- _Problem requirements_: Every line of the data should be retyped with no difference from the original.

◆ ◆ ◆ ◆ ◆ ◆ ◆

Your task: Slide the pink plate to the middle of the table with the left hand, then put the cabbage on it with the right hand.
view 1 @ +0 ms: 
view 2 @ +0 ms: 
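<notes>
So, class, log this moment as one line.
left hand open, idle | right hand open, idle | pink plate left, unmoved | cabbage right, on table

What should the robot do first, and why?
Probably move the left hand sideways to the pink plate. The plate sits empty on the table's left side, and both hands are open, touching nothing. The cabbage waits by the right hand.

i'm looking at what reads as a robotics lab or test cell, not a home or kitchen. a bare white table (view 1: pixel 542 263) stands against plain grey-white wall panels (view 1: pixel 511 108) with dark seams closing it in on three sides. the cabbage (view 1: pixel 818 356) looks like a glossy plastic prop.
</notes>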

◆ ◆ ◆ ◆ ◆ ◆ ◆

- _Written response_:
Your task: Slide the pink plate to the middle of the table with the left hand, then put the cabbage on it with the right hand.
view 1 @ +0 ms: 
view 2 @ +0 ms: 
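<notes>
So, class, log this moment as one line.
left hand open, idle | right hand open, idle | pink plate left, unmoved | cabbage right, on table

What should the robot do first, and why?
Probably move the left hand sideways to the pink plate. The plate sits empty on the table's left side, and both hands are open, touching nothing. The cabbage waits by the right hand.

i'm looking at what reads as a robotics lab or test cell, not a home or kitchen. a bare white table (view 1: pixel 542 263) stands against plain grey-white wall panels (view 1: pixel 511 108) with dark seams closing it in on three sides. the cabbage (view 1: pixel 818 356) looks like a glossy plastic prop.
</notes>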

That completes the exercise.